Remember that three of the most important features of Ethereum include transparency, integrity, and suitability. Sounds like those three would fit very well into a well-operating government environment. In fact there are lots of places in government where Ethereum could really help. What about tax payments? You could actually pay your taxes using an Ethereum blockchain app, why not? You basically could just transfer cryptocurrency from your account to the government’s account.
It’s transparent, it’s auditable, and you can trust the fact that you’re paying it and the government knows that you paid it, easy-peasy right? What about government spending? Wouldn’t it be great if you were able to go look at your Senator’s or Representative’s payment or spending habits? You can go look on a public blockchain and actually trace through all the spending and figure out how much money went to study whether hamsters run faster or slower on a particular wheel.
Wouldn’t that be great? I don’t think that’s going to happen any time soon but hey, that’s one opportunity. What about voting? Have you ever heard of an election where the outcome was in question? Well, how about blockchain voting? Blockchain voting actually gives us the ability to eradicate many of the problems with other voting systems. One way that it would work is, we talked about different tokens, what if you created your own token, a voting token, and every citizen got one token.
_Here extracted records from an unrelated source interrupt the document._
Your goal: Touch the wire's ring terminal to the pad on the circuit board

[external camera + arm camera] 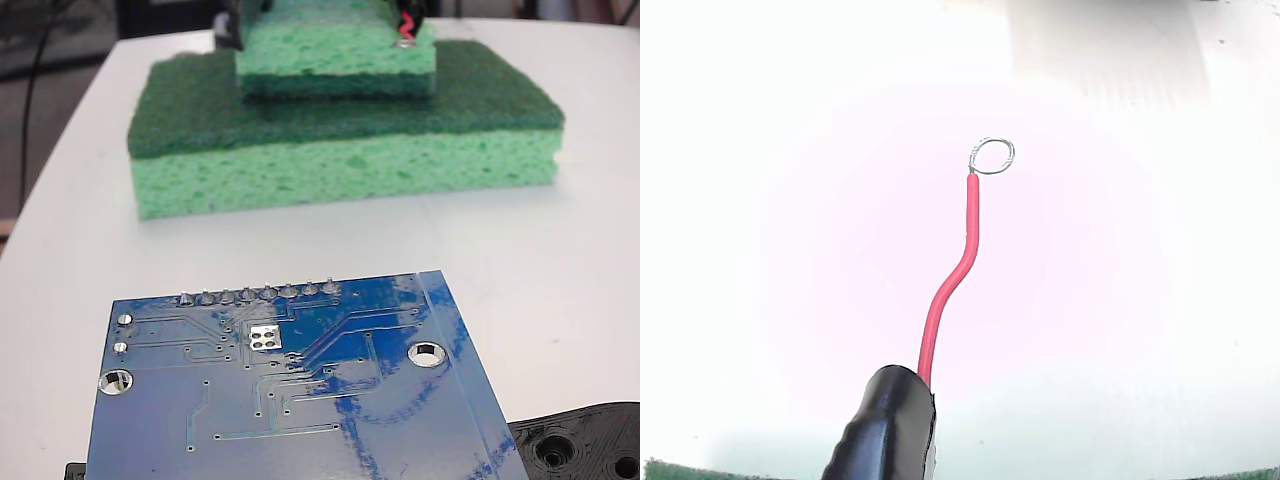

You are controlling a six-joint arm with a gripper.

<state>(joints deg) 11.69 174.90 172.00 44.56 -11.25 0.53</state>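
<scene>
- One glossy blue circuit board (pixel 300 400), near in the fixed view.
- One small silver square pad (pixel 265 338) on the board, marked with four dark dots.
- Eight grey solder bumps (pixel 258 294) in one row along the board's far edge.
- Two large round silver-rimmed holes (pixel 428 354), one left and one right.
- Two green sponges (pixel 340 150), the smaller stacked on the larger, far on the desk.
- One red wire (pixel 955 275).
- One silver ring terminal (pixel 993 156) at the wire's end.
- One white desk (pixel 560 280).

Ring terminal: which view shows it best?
The wrist view: the ring terminal stands whole against a washed-out white background on the red wire. The fixed view shows only a small silvery speck at the top edge, above the sponges.
</scene>
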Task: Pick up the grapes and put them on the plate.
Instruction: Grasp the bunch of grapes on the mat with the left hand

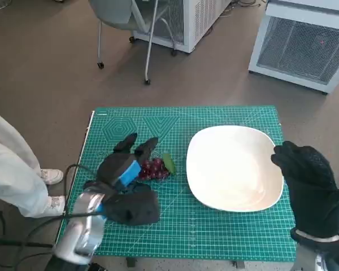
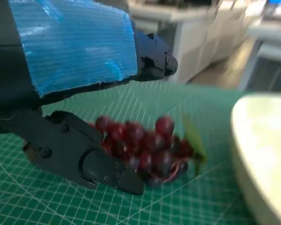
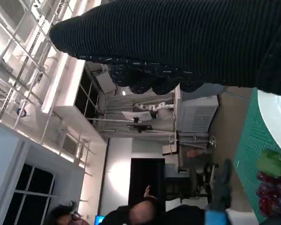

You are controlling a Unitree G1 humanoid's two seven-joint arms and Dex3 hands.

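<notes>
A green cutting mat covers the tabletop, and the grapes, a small dark red bunch with a green leaf, lie near its middle, a little toward the left edge and just beside the white plate. The plate takes up the right half of the mat, and the leaf almost reaches its rim without clearly touching it. The left hand is down at the bunch on the side away from the plate, its black fingers spread and reaching past the fruit toward the far edge. In the left wrist view the grapes sit on the mat between an upper finger and a lower finger that lies against them; the fingers stand apart round the bunch and do not grip it. The right hand, in its black knitted glove, hangs at the right edge of the mat, over the near right part of the plate's rim, fingers loosely apart and holding nothing. A person's pale trouser leg and white shoes stand on the floor beside the left edge.
</notes>
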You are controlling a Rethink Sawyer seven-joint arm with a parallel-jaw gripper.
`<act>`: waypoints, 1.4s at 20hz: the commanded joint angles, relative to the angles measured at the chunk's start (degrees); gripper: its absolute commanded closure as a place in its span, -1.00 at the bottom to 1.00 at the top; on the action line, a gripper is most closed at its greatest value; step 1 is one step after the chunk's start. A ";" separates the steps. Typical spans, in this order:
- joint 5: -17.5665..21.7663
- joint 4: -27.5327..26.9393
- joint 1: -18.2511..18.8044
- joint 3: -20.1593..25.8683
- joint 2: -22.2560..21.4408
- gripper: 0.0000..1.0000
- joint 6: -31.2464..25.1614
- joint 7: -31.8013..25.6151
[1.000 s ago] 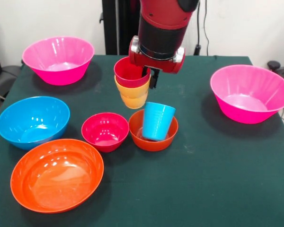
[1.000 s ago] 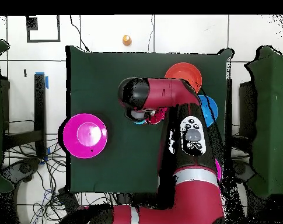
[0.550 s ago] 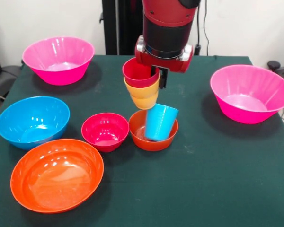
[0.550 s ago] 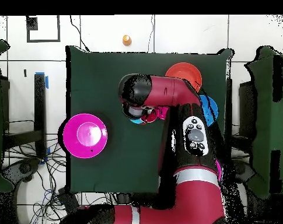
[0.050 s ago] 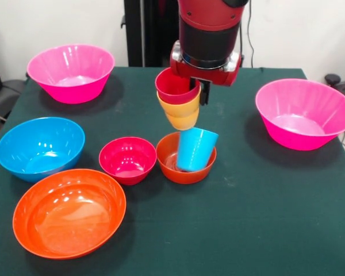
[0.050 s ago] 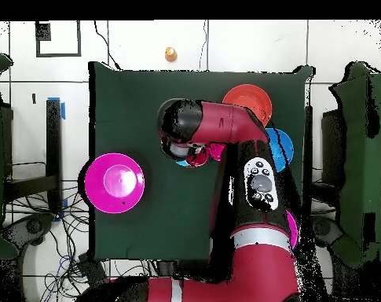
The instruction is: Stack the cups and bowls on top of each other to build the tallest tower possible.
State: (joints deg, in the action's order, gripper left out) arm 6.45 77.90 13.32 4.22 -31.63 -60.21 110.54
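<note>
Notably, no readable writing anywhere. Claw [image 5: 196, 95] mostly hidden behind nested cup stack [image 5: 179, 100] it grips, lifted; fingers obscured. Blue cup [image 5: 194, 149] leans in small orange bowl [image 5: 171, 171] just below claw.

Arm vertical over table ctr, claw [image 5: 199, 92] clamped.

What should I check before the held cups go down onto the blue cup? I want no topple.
1. Grip on the cup stack, red over orange over yellow: held off the table by the gripper, ok.
2. Stack nested tight: ok.
3. Blue cup upright: not ok, it leans in the small orange bowl.
4. Stack centred over the blue cup: not ok, it hangs to the picture's left of it.
5. Crimson bowl clear of the drop: ok.
6. Finger hold: cannot tell, hidden.
</note>
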 commanded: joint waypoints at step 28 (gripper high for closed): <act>0.27 7.84 -4.30 -2.06 3.68 1.00 9.77 3.45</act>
State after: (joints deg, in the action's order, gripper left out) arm 2.85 83.87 10.13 2.10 -29.62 -49.18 110.54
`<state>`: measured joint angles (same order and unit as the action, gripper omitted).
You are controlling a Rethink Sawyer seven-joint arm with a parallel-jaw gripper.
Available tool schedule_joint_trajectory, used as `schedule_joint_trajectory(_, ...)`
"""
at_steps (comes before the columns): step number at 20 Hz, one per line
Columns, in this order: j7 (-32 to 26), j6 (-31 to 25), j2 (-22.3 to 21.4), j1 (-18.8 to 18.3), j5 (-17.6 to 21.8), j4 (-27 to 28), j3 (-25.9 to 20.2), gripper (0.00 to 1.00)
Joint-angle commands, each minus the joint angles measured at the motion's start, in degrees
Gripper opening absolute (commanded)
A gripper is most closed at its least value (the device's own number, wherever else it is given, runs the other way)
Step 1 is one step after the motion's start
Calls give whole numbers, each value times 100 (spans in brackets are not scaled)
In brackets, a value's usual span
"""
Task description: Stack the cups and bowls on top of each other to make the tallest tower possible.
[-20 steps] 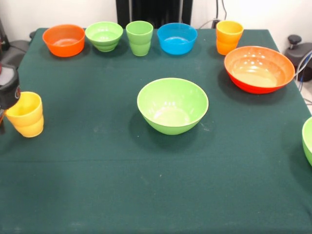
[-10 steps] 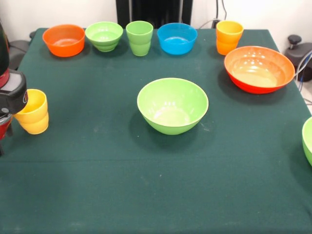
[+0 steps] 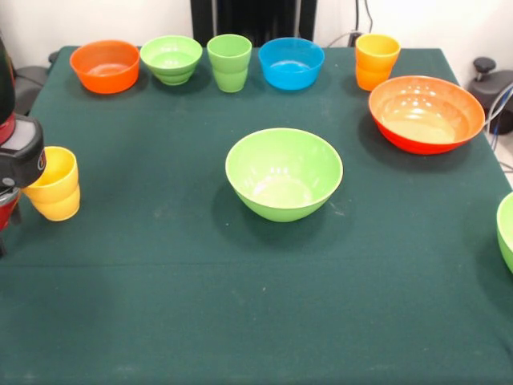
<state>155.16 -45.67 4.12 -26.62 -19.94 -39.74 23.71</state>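
Note:
At the left edge my gripper (image 3: 30, 167) is shut on the tilted yellow cup (image 3: 54, 184), which sits against its black end; its fingers are hidden behind the cup. A large light green bowl (image 3: 284, 172) stands mid-table. A large orange-red bowl (image 3: 426, 112) is at the right. Along the far edge stand a small orange bowl (image 3: 105, 66), a small light green bowl (image 3: 171, 58), a light green cup (image 3: 229, 62), a blue bowl (image 3: 291, 62) and an orange-yellow cup (image 3: 377, 60). Another light green bowl (image 3: 506, 231) is cut off by the right edge.
Everything rests on a dark green tablecloth (image 3: 240, 305). Cables and a black knob (image 3: 484, 66) lie beyond the table's right side.
Since one second ago the gripper and the yellow cup have shifted a little to the right and slightly up together. Nothing has moved in the last half second.

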Motion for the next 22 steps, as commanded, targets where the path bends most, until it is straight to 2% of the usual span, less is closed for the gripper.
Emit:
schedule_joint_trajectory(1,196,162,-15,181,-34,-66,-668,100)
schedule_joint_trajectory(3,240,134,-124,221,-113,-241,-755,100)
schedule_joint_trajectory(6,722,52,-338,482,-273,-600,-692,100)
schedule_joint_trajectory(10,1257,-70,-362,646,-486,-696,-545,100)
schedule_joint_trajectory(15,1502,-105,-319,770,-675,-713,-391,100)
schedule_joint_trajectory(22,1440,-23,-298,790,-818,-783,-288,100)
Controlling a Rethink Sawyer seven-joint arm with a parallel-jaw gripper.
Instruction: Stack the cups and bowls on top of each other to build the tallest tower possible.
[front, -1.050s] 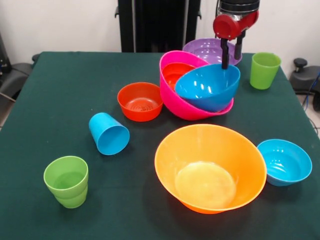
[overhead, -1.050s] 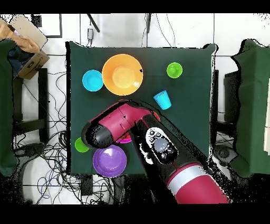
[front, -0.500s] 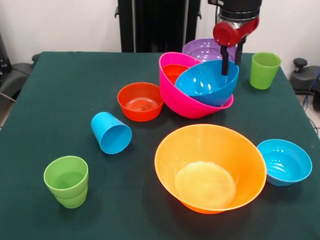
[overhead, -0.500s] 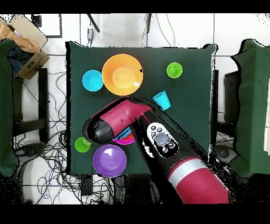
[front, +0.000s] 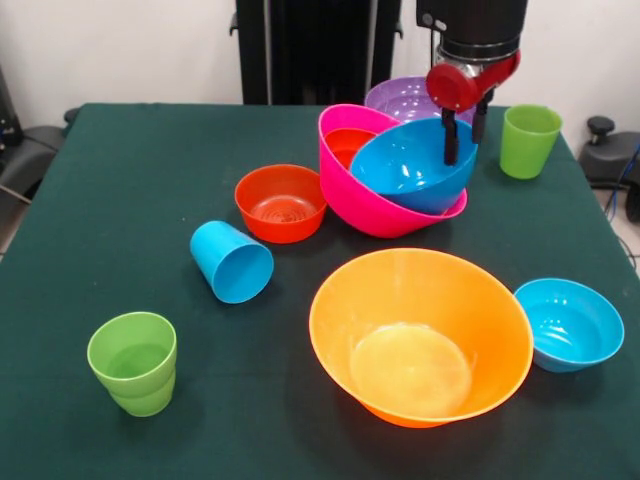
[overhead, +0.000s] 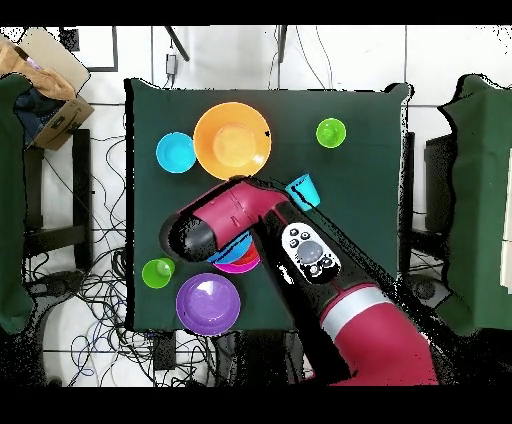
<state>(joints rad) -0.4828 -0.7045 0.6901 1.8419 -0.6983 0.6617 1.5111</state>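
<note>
A large pink bowl (front: 375, 210) lies tilted at the back of the table, with a red-orange bowl (front: 350, 148) and a blue bowl (front: 410, 170) nested in it. My gripper (front: 464, 142) is open and straddles the blue bowl's right rim: one finger (front: 450, 145) is inside and the other is behind the rim. A purple bowl (front: 405, 100) stands behind the pile. Near the front sit the large orange bowl (front: 420, 335) and a small blue bowl (front: 568, 323). A small red-orange bowl (front: 281, 203) is left of the pile. The sky blue cup (front: 232, 262) lies on its side. Green cups (front: 528, 140) (front: 133, 362) stand upright.
In the overhead view my arm (overhead: 230, 222) covers most of the pile, and only a sliver of the pink bowl (overhead: 240, 262) shows. The green table (front: 120, 180) is ringed by chairs and floor cables. A cardboard box (overhead: 45, 85) sits off one corner.
My gripper has come down over the blue bowl's rim, and that bowl has shifted slightly in the pink one. The sky blue cup has rolled a little to the right.
</note>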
And you can spend it one time on whomever you wanted. That’d be a great way to count the votes. You can make it anonymous because you don’t have to identify yourself if you don’t want to and simply say I’m going to vote for this person or that person, you vote once, can’t vote again. So that’s an example of how Ethereum could help with voting. Policy development is another area that’s rich in blockchain technology or rather that blockchain technology can really help.
The reason behind that is that the more engagement that you foster with citizens the better the policies are going to be and the better those policies will be accepted. Blockchain is great crowdsourcing and community of involvement and allows for policy development based on lots of input from the citizen, the citizens that are going to be governed by that. And for a simple application, what about a notary?
Right now if you need something notarized, you have to take it in and have somebody actually stamp it and sign it saying yes I saw this but you could easily put all those decisions on the blockchain and the blockchain application could serve as a notary.
So these are just a few examples of how the properties of integrity, auditability, and transparency can help make for better governments.